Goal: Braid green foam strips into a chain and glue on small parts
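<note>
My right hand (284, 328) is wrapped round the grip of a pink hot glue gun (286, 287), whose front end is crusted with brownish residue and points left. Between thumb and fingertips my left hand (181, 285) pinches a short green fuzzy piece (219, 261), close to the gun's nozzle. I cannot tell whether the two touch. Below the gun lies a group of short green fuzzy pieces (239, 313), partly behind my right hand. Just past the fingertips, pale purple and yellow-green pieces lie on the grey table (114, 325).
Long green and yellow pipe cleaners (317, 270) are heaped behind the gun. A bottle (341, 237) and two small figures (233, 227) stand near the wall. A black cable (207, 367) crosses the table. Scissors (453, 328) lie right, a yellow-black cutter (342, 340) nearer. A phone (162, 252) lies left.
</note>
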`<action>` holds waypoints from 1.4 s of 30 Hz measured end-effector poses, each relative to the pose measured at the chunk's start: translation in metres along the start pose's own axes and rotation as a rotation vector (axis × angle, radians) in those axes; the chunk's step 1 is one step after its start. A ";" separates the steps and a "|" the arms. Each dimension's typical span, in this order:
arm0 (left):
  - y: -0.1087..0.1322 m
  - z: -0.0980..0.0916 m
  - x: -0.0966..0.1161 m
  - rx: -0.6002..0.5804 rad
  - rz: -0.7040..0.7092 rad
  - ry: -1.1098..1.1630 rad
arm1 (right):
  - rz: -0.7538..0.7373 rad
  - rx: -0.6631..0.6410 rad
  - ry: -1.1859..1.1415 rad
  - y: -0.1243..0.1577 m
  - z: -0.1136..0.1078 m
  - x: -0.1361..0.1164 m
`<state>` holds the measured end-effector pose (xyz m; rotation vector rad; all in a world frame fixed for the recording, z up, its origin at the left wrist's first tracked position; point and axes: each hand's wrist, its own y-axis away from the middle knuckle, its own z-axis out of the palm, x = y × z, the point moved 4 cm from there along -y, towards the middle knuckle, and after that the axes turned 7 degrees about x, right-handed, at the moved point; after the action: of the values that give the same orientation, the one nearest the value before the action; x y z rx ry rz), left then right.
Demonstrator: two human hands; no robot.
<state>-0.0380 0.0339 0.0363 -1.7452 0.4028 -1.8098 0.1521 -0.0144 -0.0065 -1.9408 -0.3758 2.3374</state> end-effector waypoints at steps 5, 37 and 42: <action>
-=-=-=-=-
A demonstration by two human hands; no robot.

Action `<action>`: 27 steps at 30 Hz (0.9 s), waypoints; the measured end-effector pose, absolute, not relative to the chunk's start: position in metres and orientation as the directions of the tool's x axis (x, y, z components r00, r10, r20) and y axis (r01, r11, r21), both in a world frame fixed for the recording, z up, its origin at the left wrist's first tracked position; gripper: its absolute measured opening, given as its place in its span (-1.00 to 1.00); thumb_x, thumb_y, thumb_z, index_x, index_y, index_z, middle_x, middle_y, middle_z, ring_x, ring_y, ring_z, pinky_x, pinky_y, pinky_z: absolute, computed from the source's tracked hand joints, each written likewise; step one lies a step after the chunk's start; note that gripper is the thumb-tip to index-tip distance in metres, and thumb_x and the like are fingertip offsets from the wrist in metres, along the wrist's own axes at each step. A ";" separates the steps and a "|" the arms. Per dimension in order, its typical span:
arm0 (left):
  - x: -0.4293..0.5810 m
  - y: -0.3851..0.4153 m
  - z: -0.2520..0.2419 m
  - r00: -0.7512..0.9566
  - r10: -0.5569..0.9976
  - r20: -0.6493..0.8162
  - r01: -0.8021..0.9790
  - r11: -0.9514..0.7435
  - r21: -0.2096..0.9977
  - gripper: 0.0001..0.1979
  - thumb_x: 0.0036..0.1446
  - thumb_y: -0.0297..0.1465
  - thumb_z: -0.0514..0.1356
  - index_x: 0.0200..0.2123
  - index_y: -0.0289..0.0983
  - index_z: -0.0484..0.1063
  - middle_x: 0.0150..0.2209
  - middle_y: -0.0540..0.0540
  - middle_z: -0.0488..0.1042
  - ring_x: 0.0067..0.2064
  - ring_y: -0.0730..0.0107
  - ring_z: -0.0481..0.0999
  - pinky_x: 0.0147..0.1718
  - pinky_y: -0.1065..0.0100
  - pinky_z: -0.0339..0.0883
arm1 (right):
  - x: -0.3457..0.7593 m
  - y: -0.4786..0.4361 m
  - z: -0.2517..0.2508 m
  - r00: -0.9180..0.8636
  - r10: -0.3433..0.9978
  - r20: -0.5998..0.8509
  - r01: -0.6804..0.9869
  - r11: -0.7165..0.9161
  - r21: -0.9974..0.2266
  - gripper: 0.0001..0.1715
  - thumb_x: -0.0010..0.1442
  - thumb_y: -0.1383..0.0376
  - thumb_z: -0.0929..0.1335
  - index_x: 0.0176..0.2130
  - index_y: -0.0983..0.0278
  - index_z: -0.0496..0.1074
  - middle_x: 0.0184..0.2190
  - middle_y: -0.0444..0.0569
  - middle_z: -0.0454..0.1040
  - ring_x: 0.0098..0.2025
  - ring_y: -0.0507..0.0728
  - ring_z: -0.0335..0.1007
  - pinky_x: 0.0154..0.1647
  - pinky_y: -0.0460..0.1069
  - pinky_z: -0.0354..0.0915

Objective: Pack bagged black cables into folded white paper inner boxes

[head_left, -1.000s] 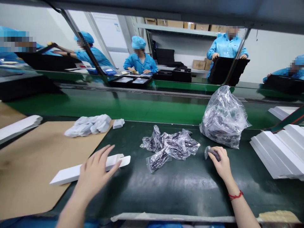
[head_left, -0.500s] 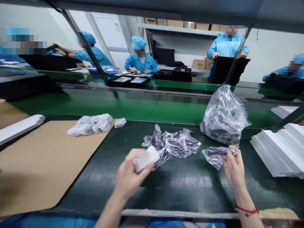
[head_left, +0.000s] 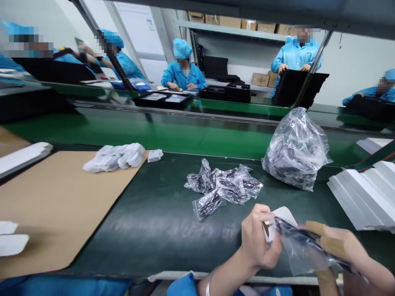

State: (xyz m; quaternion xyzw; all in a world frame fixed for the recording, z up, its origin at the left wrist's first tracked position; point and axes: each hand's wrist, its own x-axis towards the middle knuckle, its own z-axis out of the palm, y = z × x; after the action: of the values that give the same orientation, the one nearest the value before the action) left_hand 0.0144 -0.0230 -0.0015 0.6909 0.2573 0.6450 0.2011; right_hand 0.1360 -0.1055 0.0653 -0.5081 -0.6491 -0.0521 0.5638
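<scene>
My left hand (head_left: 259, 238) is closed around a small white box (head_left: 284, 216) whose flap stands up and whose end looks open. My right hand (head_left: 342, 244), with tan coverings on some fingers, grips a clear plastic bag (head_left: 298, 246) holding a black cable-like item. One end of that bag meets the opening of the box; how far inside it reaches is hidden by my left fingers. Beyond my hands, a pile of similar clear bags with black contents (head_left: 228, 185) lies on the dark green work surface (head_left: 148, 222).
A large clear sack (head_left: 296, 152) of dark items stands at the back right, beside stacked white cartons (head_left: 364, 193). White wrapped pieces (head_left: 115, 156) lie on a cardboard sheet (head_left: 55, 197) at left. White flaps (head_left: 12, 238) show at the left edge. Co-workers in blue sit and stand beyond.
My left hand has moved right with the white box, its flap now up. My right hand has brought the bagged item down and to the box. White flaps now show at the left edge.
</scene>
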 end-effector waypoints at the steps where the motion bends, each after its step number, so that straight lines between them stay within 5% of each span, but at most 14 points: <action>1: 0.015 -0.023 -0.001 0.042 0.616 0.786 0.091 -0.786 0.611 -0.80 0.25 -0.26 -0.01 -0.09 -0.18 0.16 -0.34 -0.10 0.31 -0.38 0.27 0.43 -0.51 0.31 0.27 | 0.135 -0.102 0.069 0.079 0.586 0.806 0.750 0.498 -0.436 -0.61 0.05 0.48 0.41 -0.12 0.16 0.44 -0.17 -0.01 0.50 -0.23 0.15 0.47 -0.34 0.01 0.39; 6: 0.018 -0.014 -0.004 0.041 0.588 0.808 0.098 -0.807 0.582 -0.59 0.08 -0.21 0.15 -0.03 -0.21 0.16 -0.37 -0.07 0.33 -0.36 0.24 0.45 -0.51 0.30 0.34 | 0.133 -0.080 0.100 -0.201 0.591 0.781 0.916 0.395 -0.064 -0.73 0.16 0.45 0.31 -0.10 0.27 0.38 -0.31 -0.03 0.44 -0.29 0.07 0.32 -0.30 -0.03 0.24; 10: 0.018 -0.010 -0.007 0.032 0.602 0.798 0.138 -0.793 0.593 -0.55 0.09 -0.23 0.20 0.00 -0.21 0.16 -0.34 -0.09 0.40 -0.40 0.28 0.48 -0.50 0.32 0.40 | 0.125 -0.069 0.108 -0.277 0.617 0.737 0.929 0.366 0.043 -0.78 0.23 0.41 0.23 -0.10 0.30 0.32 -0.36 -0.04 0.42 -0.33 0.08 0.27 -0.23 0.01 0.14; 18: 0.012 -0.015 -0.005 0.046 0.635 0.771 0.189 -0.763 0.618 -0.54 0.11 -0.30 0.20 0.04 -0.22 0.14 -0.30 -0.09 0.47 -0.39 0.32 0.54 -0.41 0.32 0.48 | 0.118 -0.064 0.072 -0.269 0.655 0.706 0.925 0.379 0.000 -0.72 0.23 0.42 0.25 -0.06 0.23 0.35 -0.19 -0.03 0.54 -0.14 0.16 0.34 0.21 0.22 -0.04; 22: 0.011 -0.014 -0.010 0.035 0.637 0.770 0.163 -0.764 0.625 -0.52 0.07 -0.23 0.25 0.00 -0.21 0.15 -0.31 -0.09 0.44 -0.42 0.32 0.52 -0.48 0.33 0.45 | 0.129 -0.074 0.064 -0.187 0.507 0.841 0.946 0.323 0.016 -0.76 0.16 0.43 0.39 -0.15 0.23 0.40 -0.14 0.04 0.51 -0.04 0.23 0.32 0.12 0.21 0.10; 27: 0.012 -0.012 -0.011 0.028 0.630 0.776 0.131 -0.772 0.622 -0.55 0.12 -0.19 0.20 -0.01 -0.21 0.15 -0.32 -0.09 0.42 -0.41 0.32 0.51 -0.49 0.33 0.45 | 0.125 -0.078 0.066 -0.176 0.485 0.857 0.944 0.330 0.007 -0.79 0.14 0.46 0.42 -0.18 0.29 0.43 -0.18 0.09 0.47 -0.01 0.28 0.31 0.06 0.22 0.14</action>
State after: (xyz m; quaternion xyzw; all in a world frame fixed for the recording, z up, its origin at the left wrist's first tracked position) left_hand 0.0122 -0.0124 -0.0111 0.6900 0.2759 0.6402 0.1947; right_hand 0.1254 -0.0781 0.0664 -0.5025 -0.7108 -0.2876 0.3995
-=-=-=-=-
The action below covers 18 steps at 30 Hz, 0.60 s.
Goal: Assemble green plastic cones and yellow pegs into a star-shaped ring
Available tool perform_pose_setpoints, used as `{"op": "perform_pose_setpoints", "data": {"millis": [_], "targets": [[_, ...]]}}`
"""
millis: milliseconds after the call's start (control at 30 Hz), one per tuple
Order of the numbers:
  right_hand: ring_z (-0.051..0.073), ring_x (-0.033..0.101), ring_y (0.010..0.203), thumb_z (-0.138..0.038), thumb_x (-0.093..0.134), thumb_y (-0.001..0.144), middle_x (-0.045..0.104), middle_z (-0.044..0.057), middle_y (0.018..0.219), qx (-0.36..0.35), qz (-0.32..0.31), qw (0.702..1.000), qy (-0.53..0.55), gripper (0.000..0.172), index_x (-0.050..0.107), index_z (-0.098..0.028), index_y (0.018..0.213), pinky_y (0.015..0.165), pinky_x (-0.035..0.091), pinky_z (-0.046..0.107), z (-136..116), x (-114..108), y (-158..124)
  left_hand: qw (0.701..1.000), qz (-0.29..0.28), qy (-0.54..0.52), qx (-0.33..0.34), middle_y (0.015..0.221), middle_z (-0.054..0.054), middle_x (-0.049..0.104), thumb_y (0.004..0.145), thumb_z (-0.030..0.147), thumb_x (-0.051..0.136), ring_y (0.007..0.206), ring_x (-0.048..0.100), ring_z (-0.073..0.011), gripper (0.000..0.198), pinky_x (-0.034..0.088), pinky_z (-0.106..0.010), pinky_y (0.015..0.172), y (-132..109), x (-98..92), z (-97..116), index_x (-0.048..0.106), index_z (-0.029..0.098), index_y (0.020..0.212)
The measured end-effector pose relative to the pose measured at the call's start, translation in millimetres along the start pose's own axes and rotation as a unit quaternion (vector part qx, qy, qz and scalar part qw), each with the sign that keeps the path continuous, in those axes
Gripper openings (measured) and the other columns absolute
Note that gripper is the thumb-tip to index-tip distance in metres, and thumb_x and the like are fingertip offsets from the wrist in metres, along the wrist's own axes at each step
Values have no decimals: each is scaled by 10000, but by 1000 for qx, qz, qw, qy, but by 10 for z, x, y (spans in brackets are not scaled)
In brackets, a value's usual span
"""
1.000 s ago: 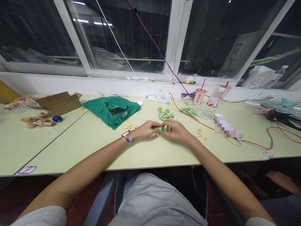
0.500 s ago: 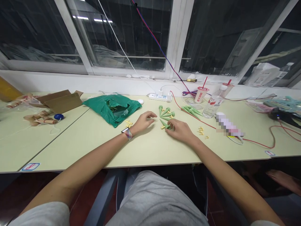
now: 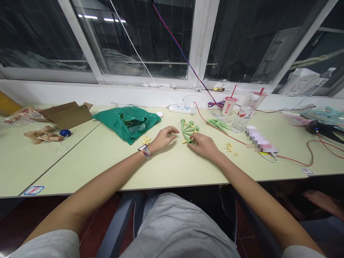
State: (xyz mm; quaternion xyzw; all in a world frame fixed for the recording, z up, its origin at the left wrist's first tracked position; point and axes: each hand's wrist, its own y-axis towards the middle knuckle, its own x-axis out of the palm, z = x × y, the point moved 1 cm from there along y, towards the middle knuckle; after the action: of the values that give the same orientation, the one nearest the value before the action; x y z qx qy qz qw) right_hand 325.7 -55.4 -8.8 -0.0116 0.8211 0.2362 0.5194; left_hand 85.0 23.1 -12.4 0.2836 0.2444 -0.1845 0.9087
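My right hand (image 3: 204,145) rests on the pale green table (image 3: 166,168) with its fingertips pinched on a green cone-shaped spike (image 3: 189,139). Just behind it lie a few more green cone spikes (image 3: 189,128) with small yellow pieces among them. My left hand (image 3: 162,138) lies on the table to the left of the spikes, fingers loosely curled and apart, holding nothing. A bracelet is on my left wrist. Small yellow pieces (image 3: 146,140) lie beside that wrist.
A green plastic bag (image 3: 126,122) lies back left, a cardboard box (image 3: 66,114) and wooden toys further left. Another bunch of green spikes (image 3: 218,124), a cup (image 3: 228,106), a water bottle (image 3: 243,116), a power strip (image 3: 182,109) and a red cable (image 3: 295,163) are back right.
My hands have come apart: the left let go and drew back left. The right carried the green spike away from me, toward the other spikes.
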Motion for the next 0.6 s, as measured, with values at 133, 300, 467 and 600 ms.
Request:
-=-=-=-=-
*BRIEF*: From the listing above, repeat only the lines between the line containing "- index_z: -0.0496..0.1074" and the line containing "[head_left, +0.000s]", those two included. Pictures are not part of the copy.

*WRITTEN RESPONSE*:
  - index_z: -0.0496..0.1074
  - middle_x: 0.0184..0.2190
  - middle_y: -0.0444..0.0569
  - middle_z: -0.0454..0.1040
  - ring_x: 0.0098..0.2025
  - ring_y: -0.0507..0.0728
  - ring_z: -0.0335..0.1007
  - pinky_x: 0.0154..0.1647
  - pinky_y: -0.0460..0.1069
  - pinky_z: -0.0354..0.0915

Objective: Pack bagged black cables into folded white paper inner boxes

[head_left, -1.000s] 
[head_left, -0.500s] 
[head_left, +0.000s] 

The answer has now been finished.